Да, для этого надо быть не таким, как Фред.
Я смотрел на него, и снова ко мне вернулась мысль, что для некоторых наилучшим исходом была бы смерть. Да и мне лучше бы сдохнуть, но ведь были и такие, которым война причинила больше горя. Нет, этот человек не перестанет корчиться в муках, и недолго ему осталось. Ох, нехорошо это кончится. Он натворит что-нибудь. И помочь нельзя, никто не может помочь.
— Ведь вы же знали! — выкрикнул он.
Что сказать ему? Да, знали. Но разве можно сказать ему об этом?
— Не знали мы ничего определенного.
— Лжешь! Знали! Вы боялись сказать мне правду. Скоты вы! Все вы скоты!
Злые слезы текли по его лицу, он задыхался.
— Отца повесили, когда он был уже мертв. Его убили на месте, а утром повесили перед фабричными воротами.
— А Василя?
— Василя повесить не могли. У него не было головы.
— Фред, да приди же хоть немного в себя. Скажи… Ты знаешь что-нибудь про Василя? Кто он был?

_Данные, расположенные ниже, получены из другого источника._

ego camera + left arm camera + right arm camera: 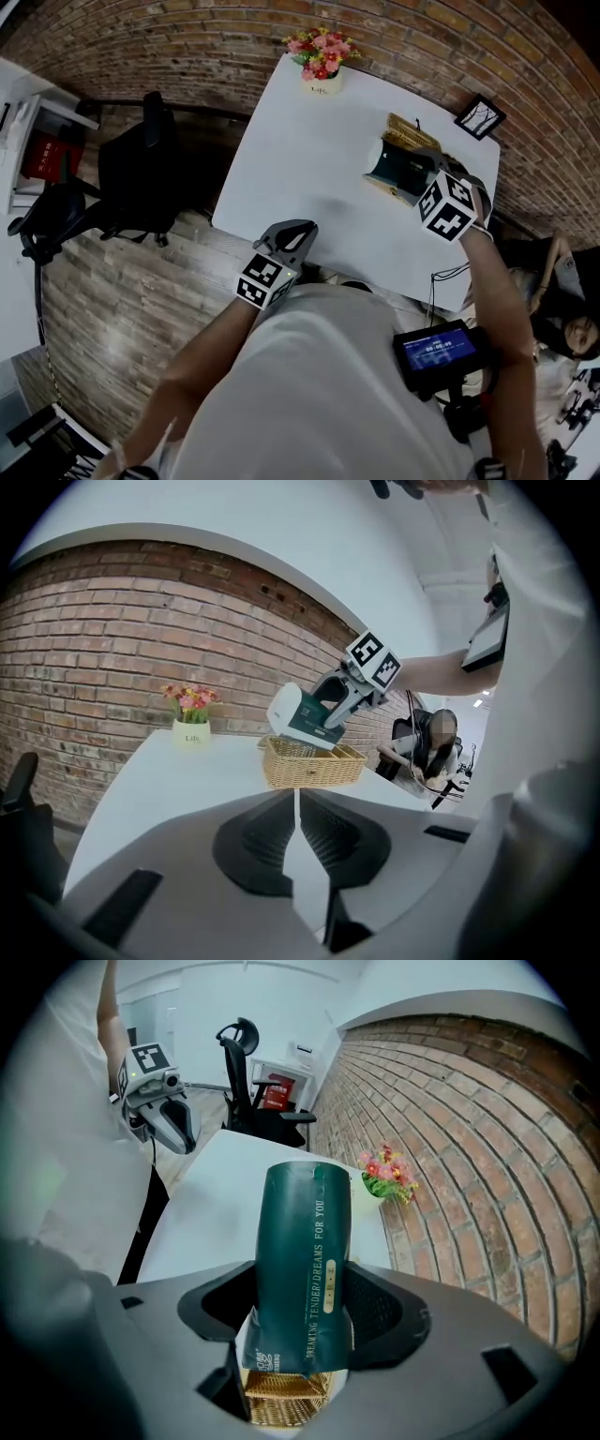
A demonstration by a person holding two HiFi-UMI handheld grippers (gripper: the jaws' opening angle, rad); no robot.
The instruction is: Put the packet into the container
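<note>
A dark green packet [305,1269] with a white end stands between the pads of my right gripper [305,1312], which is shut on it. The packet [398,169] hangs tilted just above the near end of a wicker basket [412,134] at the right side of the white table [309,159]. Below the packet the basket's weave [281,1396] shows. In the left gripper view the packet [309,716] hovers over the basket [312,763]. My left gripper [293,232] rests at the table's near edge, its jaws [298,829] shut on nothing.
A white pot of pink flowers [321,58] stands at the table's far edge. A small black picture frame [480,116] sits at the far right corner. A black office chair [141,169] stands left of the table, and a person [567,309] sits to the right.
</note>
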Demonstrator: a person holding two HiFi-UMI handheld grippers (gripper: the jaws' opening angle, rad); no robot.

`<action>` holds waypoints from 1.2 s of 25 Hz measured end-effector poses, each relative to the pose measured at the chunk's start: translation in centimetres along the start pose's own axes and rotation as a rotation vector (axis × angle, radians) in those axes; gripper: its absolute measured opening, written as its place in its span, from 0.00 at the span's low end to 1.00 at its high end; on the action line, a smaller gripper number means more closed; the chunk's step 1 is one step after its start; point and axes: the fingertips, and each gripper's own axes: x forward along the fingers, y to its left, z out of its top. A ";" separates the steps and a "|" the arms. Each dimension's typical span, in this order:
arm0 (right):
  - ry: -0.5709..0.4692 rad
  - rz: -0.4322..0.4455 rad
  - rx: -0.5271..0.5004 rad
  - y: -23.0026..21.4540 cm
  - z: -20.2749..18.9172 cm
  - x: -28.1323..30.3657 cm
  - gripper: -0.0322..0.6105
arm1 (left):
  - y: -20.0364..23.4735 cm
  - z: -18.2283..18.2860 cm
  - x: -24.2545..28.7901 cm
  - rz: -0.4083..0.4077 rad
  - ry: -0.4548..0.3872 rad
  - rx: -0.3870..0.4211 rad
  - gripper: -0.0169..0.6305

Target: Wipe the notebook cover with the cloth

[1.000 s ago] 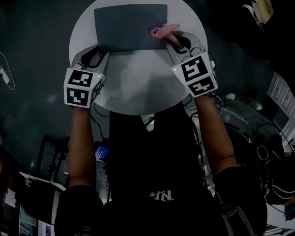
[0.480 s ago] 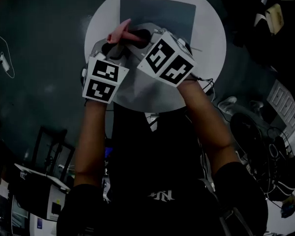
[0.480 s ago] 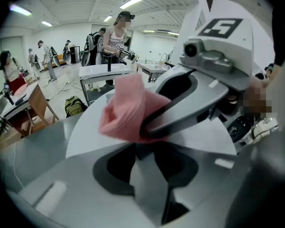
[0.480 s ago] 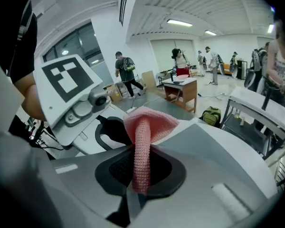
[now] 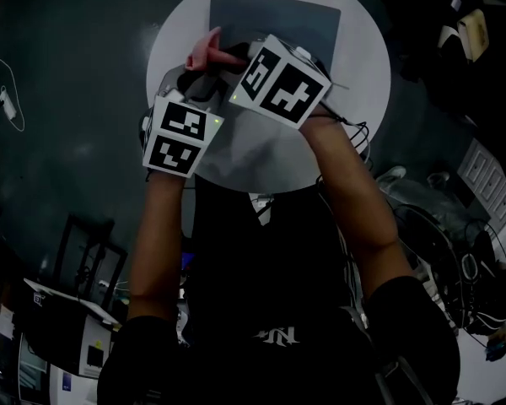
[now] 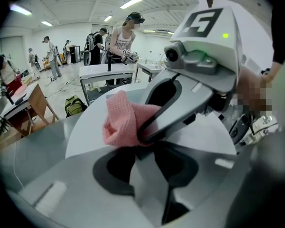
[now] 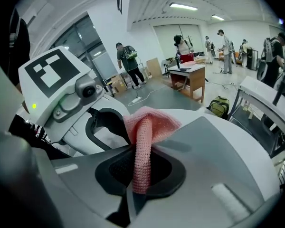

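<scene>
**Above the counter's left half: cloth clamped in one tool, cover not yet wiped**

Finding 1. On the round white counter [image 5: 358, 74] the grey notebook [image 5: 278, 24] lies closed and flat at the far side. Its cover is bare and nothing rests on it.

Finding 2. The right tool [image 7: 141, 161] is closed on the pink cloth [image 7: 143, 127]. A rolled strip runs down between its pads and a looser bunch stands proud of the tips. From where I stand, this tool reaches across to the left, raised off the counter. The cloth is near the notebook's near-left corner and does not touch the cover.

Finding 3. The left tool [image 6: 151, 152] stands wide with nothing gripped. The bunch hangs just beyond its tips, and the two tools nearly meet there. Whether fabric brushes a left pad I cannot tell.

Assessment. This looks like a re-grip or hand-over ahead of the wipe. To do it well, bring the bunch deep between the left pads before closing. Do not release the right clamp until the left has a firm bite. A rolled strip wipes poorly, so the cloth should be drawn out to offer a broad face. Then lay it flat on the cover and let the free tool pin the notebook's edge, since a light book may slide.
</scene>
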 end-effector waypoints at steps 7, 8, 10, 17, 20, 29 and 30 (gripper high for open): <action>0.003 -0.029 -0.004 -0.5 -1.9 -1.4 0.09 | -0.1 0.2 0.0 0.010 0.018 0.011 0.21; 0.002 -0.035 0.005 -0.6 -2.4 -1.7 0.09 | -0.1 0.2 0.1 0.010 0.021 0.010 0.21; -0.004 -0.049 0.026 -0.9 -3.5 -2.6 0.09 | -0.1 0.2 0.2 0.011 0.025 0.008 0.21; -0.041 -0.115 0.088 -2.0 -7.9 -6.2 0.09 | -0.5 0.4 0.4 0.035 0.034 0.005 0.21; -0.047 -0.133 0.133 -2.2 -10.0 -7.9 0.09 | -0.8 0.4 0.3 0.050 0.048 0.015 0.21; -0.056 -0.168 0.185 -3.7 -16.0 -13.0 0.09 | -2.7 1.3 1.3 0.103 0.073 0.016 0.21; -0.056 -0.168 0.187 -3.7 -16.1 -13.1 0.09 | -2.6 1.2 1.2 0.111 0.073 0.015 0.21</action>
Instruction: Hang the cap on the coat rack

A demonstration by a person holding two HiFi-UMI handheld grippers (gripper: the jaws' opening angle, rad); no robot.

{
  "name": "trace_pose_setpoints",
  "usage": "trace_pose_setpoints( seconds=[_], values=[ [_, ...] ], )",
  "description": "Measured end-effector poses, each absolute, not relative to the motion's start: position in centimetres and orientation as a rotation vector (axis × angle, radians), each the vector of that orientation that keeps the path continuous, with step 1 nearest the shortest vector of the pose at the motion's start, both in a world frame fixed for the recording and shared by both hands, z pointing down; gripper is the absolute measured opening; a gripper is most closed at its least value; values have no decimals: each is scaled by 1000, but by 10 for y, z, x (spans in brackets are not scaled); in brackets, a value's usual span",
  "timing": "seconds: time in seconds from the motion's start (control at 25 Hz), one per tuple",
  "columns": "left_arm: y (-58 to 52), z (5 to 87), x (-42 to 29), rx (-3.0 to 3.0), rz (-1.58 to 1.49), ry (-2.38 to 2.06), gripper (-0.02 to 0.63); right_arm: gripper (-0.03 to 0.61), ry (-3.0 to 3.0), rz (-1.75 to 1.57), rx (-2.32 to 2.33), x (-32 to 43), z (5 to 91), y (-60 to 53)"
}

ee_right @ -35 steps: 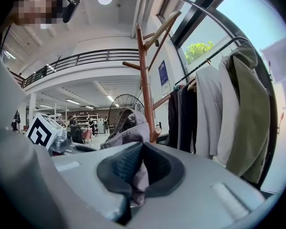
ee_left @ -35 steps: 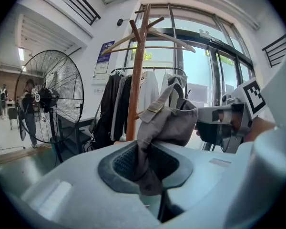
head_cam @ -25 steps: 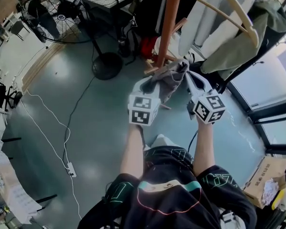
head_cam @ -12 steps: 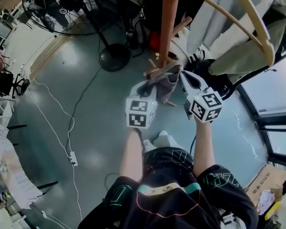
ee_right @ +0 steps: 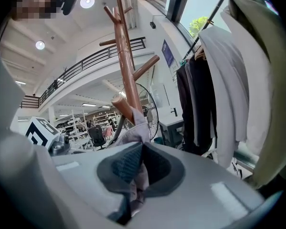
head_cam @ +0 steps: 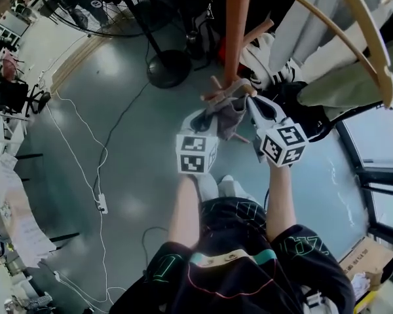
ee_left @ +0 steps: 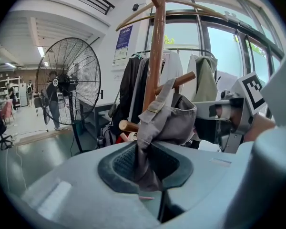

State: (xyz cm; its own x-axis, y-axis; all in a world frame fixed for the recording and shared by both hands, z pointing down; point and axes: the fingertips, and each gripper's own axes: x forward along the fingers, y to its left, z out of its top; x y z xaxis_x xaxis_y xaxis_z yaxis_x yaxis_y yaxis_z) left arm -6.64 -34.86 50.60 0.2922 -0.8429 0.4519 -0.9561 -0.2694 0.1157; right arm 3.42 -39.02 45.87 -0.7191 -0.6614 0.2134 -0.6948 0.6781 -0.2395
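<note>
Grey cloth of the cap (head_cam: 228,113) is clamped at 2 points. The left gripper (head_cam: 206,118) has its jaws closed on a fold of it, with fabric pinched between the pads in the left gripper view. The right gripper (head_cam: 251,104) pinches the opposite edge in the same manner. The cap hangs clear of the floor between the 2 grippers, close in front of the rack (head_cam: 238,25) and level with its lower pegs. In the right gripper view 1 peg (ee_right: 123,108) stands out just above the cloth; whether cap and peg touch cannot be told. Judged step: presenting the cap to a peg, hanging not yet done. The next move calls for carrying the cap's opening or rear strap over the peg tip, lowering until the peg bears the weight, then releasing both grips.
</note>
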Motion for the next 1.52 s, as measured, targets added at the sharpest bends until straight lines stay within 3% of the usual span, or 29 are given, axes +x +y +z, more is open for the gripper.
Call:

— Не знаю. Еще очень мало знают обо всем этом. Когда русские пришли в Злин, они искали его останки. А ведь я никогда и не видел Василя. Теперь рассказывают, что он был русский. Не знаю. Но нашлись свиньи, которые показывают на меня пальцем, говорят, что я немец, коллаборационист, на вилле камня на камне не осталось. А ведь там и нашего-то ничего не было. Если бы ты только знал, что это за люди…
Тут я стал задыхаться, как будто стальной обруч сдавил мне горло.
— Ты Марту не встречал, Фред?
Он не ответил. Он был занят только собой, больше ничто его не трогало. Да мне и не нужно было ответа. Я живо представил, как всякая сволочь будет плеваться при встрече с ней, а какой-нибудь идиот крикнет ей вслед:
— С немцами валялась! Остричь ее наголо!
И ту сотню книг, что собрала она, выбросили, наверное, — на что они нужны?
Значит, поэтому уезжает она в Канаду, поэтому! А я, дурак, не понял! Я решил, что она убегает от себя.
— Фред, ты не знаешь, где теперь Марта?
Какое дело Фреду до Марты? Ему ни до чего нет дела, он думает только о тех двоих, которых повесят завтра.
— Скажи мне еще одно, Фред. Был твой отец коммунистом?
— Нет. Никто и подозревать не мог, что он делает. И немцы никогда бы не узнали. Я! Это я убил его! Я во всем виноват! Я!
Черт возьми! Все мы виноваты, не ты один, каждый из нас виноват в страшной смерти инженера Кубиса, который служил родине, работая у оккупантов. Я не знаю, сколько еще было таких, как он, не знаю, кто из них остался в живых, но знаю одно — теперь им плохо.
Да, каждый из нас имеет свою долю в этом страшном преступлении. И Фред, конечно. Не может он не чувствовать себя отцеубийцей.
— Отца твоего убили немцы, не ты.
— Целую неделю не вынимали его из петли. И вы знали это и делали вид, будто ничего не случилось. Скоты вы, все вы скоты!
Он сорвался с места и выбежал. Он сойдет с ума, совершит что-нибудь страшное. Мне было очень тяжело. Я бросился на подушку, я желал, чтобы это была не подушка, а камень, чтобы я мог разбить себе голову. Я не хотел ни на что смотреть, мне не хотелось думать, не хотелось жить, не хотелось ничего знать ни о себе, ни о ком другом. Я бы мог завыть, как собака, расколотить что-нибудь, вцепиться кому-нибудь в глотку, выскочить из окна, и все кончится. Но и этого сделать я не могу, у меня парализованы ноги, это не ноги, а колоды бесчувственные… Я могу только кричать. Кричать и расшвыривать все, что смогу достать руками.
Я не знаю, что я кричал; прибежала перепуганная сестра Гелена, а за ней Бразда.
— Вон! Идите вон!
Я стал искать что-нибудь тяжелое.
— Не пускайте к нему больше посетителей, — услышал я голос врача.